*** Opening MATERIALS PROVIDED ***
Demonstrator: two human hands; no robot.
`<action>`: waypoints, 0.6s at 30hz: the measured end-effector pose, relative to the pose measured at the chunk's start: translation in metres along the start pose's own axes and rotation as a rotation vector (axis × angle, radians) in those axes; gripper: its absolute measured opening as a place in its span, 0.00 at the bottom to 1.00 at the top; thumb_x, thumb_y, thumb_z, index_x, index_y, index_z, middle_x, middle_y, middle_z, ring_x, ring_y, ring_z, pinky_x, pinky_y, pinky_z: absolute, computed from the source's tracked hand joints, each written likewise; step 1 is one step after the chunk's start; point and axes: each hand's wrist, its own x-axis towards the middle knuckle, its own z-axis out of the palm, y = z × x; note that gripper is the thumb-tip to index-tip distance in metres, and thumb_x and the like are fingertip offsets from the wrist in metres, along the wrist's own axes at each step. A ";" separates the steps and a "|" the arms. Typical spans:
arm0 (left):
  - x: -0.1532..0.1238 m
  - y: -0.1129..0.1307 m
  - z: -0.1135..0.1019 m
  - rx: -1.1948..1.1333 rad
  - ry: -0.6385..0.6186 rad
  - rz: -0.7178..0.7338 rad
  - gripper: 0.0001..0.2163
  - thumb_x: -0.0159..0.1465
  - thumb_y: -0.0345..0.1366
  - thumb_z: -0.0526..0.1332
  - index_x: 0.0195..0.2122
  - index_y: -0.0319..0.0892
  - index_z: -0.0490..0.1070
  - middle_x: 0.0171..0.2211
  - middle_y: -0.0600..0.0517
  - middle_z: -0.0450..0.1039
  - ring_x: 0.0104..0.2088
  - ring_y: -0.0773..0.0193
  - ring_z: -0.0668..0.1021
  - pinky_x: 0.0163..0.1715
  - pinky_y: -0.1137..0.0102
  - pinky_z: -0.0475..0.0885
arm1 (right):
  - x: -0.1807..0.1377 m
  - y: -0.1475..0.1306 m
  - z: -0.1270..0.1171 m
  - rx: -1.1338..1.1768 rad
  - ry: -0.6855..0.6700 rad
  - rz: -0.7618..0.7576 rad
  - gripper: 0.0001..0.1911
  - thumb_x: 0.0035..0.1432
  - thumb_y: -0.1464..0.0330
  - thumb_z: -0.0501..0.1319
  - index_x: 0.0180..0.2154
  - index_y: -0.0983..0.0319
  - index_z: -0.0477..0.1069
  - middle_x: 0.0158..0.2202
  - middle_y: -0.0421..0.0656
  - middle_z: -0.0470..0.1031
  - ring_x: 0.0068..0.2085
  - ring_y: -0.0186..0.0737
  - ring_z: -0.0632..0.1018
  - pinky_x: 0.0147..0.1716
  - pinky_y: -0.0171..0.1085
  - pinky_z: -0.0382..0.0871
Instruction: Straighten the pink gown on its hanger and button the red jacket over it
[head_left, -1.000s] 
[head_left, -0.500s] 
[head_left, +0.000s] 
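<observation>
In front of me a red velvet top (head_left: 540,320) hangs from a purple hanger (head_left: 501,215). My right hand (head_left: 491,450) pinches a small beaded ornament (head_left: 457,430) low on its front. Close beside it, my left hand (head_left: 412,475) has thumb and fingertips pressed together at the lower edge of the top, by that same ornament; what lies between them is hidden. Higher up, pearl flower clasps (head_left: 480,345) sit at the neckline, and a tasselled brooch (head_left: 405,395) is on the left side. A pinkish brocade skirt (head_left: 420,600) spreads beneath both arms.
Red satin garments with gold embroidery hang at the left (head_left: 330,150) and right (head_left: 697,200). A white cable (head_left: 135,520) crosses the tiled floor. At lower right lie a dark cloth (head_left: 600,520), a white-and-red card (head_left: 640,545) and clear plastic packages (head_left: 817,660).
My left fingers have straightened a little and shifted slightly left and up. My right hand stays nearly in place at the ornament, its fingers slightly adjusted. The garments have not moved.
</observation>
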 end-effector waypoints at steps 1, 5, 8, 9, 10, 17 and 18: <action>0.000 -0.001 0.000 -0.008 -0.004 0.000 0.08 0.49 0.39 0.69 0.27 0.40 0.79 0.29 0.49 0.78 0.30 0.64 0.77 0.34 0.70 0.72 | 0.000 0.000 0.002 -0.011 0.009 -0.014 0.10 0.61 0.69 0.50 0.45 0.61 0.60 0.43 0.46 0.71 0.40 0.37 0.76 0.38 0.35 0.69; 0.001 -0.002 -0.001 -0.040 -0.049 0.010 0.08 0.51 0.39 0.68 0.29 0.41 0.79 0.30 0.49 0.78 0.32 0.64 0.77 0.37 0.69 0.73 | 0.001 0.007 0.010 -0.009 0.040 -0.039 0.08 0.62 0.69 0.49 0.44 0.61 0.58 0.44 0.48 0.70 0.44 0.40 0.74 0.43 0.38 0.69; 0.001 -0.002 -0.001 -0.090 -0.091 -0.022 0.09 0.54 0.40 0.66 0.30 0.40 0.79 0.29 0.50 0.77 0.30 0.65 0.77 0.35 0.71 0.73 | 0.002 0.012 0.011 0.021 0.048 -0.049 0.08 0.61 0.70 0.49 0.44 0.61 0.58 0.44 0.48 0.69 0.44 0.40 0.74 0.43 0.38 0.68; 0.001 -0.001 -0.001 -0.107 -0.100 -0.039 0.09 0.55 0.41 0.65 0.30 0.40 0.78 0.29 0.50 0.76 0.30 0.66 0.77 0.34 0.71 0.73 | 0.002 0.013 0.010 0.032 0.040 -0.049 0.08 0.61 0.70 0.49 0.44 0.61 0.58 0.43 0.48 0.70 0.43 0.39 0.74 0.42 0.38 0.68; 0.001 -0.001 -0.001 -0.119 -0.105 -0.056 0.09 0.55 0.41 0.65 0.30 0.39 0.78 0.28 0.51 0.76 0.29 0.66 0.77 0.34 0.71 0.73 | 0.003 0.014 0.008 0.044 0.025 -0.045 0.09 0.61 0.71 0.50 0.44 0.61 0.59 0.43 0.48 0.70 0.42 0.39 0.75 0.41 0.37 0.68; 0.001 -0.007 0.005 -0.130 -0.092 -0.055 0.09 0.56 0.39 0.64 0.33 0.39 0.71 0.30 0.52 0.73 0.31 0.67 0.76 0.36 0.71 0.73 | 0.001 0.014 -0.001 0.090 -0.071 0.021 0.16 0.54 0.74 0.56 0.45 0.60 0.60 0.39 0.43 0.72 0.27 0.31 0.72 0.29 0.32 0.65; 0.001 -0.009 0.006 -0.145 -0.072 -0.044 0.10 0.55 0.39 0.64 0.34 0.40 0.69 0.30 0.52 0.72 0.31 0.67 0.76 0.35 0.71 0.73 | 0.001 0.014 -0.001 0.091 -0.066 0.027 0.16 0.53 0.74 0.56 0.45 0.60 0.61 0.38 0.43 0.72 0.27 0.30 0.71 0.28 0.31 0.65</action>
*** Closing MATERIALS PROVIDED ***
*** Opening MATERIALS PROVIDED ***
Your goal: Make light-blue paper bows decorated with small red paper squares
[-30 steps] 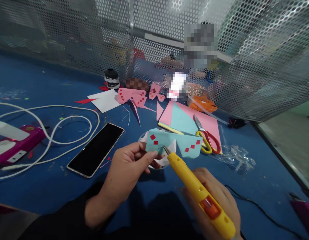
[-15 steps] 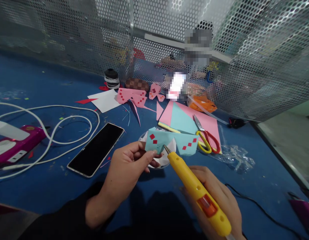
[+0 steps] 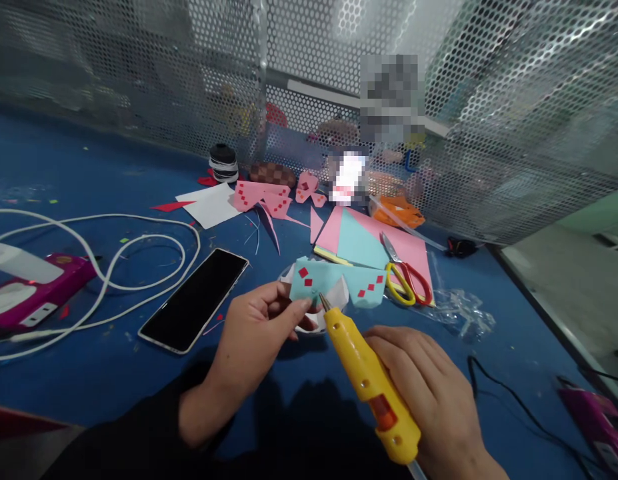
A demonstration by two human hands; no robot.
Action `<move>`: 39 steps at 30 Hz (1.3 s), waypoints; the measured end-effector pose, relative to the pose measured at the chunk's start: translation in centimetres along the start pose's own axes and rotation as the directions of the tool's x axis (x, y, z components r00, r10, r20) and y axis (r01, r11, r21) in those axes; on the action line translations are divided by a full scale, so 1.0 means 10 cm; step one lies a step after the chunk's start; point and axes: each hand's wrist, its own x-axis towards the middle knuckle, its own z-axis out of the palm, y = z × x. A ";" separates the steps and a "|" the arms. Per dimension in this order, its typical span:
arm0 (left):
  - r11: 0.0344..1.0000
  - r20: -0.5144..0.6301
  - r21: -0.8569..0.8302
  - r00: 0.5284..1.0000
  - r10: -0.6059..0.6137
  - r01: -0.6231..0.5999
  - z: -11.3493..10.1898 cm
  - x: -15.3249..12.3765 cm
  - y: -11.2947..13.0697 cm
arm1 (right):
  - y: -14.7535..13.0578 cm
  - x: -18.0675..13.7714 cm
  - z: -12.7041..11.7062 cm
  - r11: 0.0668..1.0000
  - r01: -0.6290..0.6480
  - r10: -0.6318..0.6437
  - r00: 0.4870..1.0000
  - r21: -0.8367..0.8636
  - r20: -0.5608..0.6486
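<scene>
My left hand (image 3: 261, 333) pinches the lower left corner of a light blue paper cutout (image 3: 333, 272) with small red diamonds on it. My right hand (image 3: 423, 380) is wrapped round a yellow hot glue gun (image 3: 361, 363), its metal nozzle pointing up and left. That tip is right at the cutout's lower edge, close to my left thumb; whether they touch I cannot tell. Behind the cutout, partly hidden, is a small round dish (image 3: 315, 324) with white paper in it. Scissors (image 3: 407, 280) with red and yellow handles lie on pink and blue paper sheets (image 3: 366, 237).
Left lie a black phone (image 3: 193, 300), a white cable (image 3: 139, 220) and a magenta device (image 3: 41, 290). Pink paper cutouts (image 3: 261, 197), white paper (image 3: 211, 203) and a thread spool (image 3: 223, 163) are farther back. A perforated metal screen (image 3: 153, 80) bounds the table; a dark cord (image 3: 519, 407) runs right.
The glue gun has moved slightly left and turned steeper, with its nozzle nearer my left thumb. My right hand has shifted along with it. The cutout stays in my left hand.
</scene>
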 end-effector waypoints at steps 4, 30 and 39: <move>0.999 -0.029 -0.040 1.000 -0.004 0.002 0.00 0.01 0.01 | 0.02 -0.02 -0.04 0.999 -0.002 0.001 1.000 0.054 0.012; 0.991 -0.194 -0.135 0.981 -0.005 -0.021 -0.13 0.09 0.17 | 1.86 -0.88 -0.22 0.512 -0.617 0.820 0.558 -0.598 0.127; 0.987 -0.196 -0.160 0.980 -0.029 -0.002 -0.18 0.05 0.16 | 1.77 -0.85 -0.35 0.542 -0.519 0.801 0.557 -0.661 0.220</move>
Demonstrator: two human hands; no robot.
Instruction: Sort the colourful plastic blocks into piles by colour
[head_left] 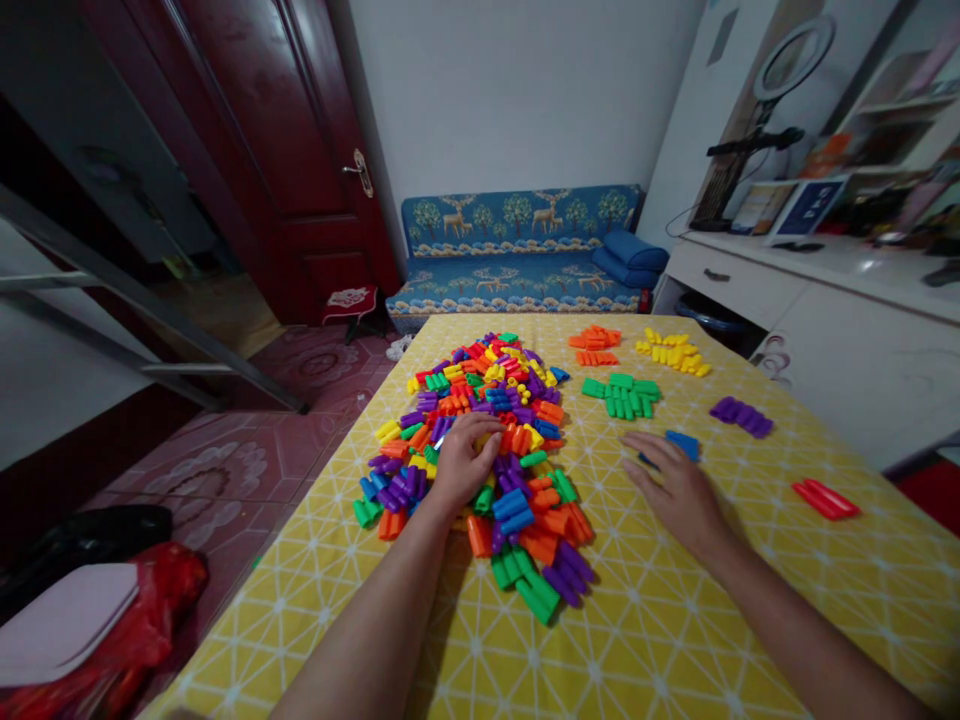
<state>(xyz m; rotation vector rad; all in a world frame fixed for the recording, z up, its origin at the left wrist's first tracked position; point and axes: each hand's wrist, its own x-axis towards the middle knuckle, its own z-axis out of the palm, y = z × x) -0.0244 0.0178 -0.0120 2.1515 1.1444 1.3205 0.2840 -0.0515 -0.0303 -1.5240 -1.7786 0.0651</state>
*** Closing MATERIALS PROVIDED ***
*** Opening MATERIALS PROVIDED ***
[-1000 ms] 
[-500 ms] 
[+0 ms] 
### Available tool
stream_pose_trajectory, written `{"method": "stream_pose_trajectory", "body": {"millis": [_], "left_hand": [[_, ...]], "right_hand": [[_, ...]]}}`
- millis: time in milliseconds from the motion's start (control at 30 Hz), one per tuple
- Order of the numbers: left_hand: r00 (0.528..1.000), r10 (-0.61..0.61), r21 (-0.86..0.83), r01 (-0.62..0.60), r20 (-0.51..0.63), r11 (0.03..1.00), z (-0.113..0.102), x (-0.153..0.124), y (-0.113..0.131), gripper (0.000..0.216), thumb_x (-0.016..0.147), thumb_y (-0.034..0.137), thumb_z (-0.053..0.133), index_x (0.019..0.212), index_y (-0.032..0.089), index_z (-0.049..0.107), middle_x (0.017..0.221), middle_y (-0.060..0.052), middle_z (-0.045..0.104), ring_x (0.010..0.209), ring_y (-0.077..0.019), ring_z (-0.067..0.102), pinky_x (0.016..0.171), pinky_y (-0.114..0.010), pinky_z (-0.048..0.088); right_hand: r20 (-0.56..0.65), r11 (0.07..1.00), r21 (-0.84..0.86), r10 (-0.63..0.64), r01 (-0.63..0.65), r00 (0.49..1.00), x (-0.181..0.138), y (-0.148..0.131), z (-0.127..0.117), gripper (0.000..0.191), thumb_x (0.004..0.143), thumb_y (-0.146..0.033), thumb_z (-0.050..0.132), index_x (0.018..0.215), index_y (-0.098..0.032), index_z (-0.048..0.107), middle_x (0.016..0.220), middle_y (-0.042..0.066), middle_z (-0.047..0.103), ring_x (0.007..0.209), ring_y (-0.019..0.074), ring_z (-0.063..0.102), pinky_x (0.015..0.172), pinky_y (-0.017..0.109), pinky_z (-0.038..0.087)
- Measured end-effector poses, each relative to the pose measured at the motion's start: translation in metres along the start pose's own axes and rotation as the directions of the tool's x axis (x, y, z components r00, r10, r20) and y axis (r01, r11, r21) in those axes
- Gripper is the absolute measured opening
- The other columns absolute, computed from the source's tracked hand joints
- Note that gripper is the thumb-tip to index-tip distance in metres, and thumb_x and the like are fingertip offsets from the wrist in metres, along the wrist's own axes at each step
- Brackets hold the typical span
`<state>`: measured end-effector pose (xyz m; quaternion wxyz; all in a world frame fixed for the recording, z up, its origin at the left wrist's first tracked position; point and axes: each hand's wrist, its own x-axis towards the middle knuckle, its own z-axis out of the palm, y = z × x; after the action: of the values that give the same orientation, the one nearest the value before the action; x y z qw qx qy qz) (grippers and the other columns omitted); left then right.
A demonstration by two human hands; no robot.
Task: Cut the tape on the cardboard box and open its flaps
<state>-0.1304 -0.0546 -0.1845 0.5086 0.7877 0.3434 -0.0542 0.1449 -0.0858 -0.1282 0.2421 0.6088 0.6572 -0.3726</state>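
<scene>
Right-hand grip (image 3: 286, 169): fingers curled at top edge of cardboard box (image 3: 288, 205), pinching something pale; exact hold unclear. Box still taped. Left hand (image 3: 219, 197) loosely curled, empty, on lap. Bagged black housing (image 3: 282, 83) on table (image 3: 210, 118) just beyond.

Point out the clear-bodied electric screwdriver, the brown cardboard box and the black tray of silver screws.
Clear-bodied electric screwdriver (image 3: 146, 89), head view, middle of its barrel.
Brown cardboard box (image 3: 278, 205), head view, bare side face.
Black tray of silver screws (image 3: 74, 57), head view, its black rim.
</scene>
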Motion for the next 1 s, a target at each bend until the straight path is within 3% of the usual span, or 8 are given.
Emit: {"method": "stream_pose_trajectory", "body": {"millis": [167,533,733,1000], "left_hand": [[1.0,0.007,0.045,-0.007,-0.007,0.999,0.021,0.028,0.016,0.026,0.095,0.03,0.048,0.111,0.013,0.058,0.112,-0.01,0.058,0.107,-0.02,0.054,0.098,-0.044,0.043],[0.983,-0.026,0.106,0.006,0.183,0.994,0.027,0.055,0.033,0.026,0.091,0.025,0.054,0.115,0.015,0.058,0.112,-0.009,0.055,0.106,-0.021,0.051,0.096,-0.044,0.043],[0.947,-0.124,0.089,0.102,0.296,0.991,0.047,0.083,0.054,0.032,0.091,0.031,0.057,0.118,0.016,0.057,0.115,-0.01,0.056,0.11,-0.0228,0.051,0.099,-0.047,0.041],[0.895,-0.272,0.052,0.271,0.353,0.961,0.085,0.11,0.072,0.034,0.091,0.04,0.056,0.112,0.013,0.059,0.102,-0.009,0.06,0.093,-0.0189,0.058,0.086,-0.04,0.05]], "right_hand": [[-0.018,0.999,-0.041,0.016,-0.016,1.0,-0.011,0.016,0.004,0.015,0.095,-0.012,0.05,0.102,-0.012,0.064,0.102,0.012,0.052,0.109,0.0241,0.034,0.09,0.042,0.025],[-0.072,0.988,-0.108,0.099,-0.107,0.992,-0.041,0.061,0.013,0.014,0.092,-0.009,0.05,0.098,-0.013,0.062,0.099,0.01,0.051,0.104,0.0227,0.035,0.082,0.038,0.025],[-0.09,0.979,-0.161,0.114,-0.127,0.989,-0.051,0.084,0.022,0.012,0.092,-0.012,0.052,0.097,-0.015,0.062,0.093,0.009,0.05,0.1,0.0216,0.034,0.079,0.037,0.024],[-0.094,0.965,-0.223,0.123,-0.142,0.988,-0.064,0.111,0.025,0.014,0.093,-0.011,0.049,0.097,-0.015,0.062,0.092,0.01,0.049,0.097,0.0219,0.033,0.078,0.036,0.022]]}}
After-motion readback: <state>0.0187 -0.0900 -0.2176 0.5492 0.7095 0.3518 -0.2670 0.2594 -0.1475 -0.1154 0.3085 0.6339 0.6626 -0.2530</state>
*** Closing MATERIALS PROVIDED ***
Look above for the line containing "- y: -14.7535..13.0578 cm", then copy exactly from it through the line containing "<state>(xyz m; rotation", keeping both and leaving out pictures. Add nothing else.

EXERCISE RESULT —
  - y: -14.7535..13.0578 cm
  - x: -18.0675..13.7714 cm
  - z: -12.7041..11.7062 cm
  - r11: 0.0668..1.0000
  - r01: -0.6290..0.6480
  - r10: -0.6318..0.6437
  - r00: 0.4870..1.0000
  - r21: -0.8367..0.8636
  - r20: -0.5608..0.6486
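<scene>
My left hand (image 3: 261, 333) pinches the lower left corner of a light blue paper cutout (image 3: 333, 272) with small red diamonds on it. My right hand (image 3: 423, 380) is wrapped round a yellow hot glue gun (image 3: 361, 363), its metal nozzle pointing up and left. That tip is right at the cutout's lower edge, close to my left thumb; whether they touch I cannot tell. Behind the cutout, partly hidden, is a small round dish (image 3: 315, 324) with white paper in it. Scissors (image 3: 407, 280) with red and yellow handles lie on pink and blue paper sheets (image 3: 366, 237).
Left lie a black phone (image 3: 193, 300), a white cable (image 3: 139, 220) and a magenta device (image 3: 41, 290). Pink paper cutouts (image 3: 261, 197), white paper (image 3: 211, 203) and a thread spool (image 3: 223, 163) are farther back. A perforated metal screen (image 3: 153, 80) bounds the table; a dark cord (image 3: 519, 407) runs right.
The glue gun has moved slightly left and turned steeper, with its nozzle nearer my left thumb. My right hand has shifted along with it. The cutout stays in my left hand.
</scene>
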 end-effector waypoints at steps 4, 30 and 39: <move>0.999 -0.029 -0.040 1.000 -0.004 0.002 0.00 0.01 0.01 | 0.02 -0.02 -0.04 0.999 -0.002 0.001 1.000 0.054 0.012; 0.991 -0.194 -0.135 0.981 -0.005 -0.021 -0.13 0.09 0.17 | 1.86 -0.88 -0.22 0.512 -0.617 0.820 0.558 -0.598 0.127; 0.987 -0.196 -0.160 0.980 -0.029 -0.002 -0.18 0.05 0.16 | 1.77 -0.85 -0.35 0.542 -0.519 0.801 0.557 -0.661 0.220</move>
Demonstrator: two human hands; no robot.
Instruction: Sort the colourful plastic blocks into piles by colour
[head_left] 
<state>(xyz m; rotation vector rad; all in a world frame fixed for the recording, z up, its origin at the left wrist's first tracked position; point and axes: each hand's wrist, its own x-axis towards the middle knuckle, its own z-axis out of the palm, y = z × x) -0.0244 0.0178 -0.0120 2.1515 1.1444 1.3205 0.2840 -0.0515 -0.0303 -1.5240 -1.7786 0.0651</state>

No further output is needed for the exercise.